- Muntadgin
- Interactive map of Muntadgin
- Coordinates: 31°46′01″S 118°33′00″E﻿ / ﻿31.767°S 118.55°E
- Country: Australia
- State: Western Australia
- LGA: Shire of Merredin;
- Location: 293 km (182 mi) east of Perth; 56 km (35 mi) SE of Merredin;
- Established: 1925

Government
- • State electorate: Central Wheatbelt;
- • Federal division: Durack;

Area
- • Total: 262.2 km^{2} (101.2 sq mi)
- Elevation: 347 m (1,138 ft)

Population
- • Total: 39 (SAL 2021)
- Postcode: 6420

= Muntadgin, Western Australia =

Muntadgin is a townsite off the Great Eastern Highway on Brissenden Road, located between the towns of Bruce Rock and Southern Cross in the Wheatbelt region of Western Australia. At the 2021 census, Muntadgin had a population of 39.

Originating as a railway siding on the Merredin to Yilliminning railway line, the location was thought by the district surveyor to be ideal for a townsite. The townsite was surveyed and gazetted in 1925.

A hotel licence was granted in 1931 to Colin Elliott to run the hotel that had recently been built in the town.

The name is Aboriginal in origin and is taken from the nearby Muntadgin Soak, which first appeared on maps of the area in 1912.
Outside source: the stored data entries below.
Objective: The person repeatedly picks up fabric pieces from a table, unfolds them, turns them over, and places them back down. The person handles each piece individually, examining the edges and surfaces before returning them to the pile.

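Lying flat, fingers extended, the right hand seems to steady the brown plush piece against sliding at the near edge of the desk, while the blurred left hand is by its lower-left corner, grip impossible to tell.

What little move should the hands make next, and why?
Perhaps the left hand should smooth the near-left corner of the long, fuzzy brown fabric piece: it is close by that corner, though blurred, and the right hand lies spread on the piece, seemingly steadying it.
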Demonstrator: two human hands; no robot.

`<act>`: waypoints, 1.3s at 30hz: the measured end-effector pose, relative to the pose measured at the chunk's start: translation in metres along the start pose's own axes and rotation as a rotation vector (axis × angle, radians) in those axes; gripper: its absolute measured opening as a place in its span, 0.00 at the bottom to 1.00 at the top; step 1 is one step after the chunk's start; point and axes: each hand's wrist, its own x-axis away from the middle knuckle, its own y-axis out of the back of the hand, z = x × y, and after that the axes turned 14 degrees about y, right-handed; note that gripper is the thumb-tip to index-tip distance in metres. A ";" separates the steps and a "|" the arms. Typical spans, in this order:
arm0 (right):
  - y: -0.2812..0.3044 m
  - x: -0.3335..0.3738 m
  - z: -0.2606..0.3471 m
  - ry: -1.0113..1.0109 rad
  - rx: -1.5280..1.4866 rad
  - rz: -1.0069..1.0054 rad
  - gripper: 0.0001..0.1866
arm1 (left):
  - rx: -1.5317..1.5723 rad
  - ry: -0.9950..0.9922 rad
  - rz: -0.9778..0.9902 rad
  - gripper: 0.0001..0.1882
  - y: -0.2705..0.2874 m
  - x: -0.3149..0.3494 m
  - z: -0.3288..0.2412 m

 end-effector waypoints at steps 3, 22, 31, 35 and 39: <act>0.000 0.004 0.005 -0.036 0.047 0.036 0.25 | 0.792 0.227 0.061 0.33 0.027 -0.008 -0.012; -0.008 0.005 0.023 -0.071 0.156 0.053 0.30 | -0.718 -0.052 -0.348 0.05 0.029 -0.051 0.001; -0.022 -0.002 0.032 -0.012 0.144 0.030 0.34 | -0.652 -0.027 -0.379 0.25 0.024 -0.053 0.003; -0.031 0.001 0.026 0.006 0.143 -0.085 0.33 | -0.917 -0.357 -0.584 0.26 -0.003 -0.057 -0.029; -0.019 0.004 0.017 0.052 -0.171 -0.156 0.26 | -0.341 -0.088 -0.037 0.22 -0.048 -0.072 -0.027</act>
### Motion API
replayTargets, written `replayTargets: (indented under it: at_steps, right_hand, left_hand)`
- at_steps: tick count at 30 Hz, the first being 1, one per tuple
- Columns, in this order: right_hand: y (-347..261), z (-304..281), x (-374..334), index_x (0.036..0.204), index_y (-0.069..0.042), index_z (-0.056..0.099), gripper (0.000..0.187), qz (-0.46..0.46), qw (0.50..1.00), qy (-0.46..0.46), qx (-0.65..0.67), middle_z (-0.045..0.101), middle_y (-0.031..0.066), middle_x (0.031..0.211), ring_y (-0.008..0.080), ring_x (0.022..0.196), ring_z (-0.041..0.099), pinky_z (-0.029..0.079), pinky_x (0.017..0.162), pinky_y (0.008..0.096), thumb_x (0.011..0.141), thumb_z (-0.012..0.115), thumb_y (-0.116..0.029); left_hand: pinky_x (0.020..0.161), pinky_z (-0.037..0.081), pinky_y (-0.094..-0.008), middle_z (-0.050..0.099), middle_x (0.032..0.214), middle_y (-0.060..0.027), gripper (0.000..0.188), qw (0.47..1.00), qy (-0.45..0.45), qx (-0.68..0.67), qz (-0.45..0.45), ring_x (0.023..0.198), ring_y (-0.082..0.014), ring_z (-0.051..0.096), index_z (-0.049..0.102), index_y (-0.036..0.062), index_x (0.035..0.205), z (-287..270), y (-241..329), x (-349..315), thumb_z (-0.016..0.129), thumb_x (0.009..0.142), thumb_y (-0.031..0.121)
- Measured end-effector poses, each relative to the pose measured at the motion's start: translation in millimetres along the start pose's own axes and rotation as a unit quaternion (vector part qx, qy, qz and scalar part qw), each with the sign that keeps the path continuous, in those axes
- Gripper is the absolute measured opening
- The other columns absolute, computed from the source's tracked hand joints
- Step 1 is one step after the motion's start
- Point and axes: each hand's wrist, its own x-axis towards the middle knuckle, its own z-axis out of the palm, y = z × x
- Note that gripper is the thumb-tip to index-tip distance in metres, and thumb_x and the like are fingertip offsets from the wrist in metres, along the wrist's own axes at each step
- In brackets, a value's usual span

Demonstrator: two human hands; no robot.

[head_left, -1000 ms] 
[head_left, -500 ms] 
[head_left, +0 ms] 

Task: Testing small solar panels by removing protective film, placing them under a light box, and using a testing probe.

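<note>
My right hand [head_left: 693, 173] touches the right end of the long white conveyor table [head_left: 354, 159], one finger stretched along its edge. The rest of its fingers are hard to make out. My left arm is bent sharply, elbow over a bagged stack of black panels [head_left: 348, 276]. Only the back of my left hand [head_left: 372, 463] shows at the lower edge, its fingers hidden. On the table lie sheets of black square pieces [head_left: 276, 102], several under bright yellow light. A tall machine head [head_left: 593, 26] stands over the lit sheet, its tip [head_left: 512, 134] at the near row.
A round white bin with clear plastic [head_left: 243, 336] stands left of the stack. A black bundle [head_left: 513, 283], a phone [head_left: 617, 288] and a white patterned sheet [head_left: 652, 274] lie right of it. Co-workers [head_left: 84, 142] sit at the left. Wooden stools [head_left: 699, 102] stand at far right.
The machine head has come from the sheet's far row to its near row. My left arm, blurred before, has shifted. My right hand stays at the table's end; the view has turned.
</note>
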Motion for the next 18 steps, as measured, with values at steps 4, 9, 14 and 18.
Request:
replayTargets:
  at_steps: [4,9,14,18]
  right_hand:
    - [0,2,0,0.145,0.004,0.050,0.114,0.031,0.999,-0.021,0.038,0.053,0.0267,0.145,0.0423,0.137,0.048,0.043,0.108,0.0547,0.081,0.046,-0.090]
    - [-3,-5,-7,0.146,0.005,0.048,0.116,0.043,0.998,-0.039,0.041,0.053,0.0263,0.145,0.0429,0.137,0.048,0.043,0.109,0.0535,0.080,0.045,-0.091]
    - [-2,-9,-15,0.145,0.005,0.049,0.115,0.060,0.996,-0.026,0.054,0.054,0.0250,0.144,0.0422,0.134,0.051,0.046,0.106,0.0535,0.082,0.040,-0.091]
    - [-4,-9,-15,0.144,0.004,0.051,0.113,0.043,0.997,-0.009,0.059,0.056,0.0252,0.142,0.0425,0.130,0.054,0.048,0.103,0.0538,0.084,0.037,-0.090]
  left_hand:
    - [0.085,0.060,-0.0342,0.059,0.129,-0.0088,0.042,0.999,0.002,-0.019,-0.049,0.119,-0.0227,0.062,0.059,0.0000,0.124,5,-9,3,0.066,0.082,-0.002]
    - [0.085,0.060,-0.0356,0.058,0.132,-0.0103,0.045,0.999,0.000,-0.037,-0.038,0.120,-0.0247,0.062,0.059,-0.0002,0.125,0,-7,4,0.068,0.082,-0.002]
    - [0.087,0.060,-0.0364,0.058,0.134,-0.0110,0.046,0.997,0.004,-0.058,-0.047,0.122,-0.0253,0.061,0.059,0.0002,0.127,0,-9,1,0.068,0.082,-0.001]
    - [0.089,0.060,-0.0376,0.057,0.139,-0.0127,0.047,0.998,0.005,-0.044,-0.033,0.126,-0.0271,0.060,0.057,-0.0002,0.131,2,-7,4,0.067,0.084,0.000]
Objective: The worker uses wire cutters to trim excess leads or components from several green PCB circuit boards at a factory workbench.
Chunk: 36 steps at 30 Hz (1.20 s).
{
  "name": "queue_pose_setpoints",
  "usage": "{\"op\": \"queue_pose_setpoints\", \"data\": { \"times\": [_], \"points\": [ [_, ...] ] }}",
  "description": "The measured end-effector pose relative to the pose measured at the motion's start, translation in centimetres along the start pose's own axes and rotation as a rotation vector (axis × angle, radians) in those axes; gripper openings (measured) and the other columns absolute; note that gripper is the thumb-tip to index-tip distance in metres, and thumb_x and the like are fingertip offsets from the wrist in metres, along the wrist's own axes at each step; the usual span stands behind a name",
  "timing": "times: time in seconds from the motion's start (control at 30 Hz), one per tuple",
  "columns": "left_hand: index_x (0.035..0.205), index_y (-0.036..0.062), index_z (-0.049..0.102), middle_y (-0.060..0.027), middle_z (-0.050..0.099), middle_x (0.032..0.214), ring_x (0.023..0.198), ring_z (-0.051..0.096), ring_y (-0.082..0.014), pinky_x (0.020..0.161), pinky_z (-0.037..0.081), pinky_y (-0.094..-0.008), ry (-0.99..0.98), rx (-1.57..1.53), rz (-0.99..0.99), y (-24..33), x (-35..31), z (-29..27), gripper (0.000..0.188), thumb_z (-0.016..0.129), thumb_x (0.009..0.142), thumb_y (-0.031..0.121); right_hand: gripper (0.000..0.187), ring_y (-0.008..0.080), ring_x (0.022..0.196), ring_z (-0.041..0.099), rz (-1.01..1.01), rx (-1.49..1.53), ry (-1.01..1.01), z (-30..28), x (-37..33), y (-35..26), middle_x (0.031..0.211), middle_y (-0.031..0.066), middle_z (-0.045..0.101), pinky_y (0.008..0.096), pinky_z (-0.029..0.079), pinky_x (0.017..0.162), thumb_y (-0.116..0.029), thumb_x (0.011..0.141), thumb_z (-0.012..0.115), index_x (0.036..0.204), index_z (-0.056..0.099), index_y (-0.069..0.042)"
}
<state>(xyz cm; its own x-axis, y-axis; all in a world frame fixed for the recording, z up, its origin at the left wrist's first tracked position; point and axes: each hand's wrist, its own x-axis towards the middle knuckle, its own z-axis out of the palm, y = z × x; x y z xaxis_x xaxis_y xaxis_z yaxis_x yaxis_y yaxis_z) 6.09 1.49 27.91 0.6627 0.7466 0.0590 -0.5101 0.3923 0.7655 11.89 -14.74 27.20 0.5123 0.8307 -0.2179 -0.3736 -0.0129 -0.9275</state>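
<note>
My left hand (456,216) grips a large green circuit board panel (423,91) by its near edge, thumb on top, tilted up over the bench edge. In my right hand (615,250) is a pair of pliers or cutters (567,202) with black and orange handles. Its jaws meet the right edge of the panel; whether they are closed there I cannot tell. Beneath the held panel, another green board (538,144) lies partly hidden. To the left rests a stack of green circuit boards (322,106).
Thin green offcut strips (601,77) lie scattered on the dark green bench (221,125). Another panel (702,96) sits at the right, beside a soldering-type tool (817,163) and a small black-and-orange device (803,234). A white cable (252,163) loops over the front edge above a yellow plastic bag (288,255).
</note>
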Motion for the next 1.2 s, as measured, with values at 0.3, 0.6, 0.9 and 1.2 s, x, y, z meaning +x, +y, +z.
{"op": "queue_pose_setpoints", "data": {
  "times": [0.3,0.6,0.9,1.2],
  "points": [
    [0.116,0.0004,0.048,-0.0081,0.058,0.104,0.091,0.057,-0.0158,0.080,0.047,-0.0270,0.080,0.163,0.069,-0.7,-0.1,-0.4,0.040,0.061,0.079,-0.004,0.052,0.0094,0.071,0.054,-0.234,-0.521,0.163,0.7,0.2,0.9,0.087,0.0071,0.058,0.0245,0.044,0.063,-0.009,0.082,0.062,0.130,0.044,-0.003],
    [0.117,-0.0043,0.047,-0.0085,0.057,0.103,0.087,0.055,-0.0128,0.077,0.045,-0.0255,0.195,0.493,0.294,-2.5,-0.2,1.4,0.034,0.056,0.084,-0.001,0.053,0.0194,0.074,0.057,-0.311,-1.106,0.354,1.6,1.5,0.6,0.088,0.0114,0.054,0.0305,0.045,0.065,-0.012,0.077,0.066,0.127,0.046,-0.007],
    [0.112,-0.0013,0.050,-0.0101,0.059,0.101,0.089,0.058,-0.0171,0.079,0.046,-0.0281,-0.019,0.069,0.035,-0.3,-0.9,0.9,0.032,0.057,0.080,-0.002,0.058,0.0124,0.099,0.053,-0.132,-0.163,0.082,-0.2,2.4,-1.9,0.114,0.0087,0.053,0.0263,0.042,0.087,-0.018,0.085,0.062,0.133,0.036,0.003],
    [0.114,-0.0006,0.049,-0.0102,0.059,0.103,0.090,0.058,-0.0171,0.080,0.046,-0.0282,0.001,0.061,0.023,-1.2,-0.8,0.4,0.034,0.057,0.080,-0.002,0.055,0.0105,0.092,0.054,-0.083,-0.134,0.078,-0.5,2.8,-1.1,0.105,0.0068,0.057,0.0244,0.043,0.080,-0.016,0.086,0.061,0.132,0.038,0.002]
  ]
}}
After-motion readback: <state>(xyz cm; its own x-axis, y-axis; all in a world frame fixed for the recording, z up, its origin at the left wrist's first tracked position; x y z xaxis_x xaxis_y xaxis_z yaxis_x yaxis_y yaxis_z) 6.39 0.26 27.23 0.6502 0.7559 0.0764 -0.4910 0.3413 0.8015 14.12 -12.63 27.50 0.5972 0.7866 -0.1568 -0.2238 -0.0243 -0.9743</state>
The town still has a wheat siding, the Muntadgin hotel that provides meals and accommodation, and recreation facilities, including a golf course. The town celebrated its 75th anniversary in 2005. The surrounding areas produce wheat and other cereal crops. The town has been a receival site for the CBH Group since 1940.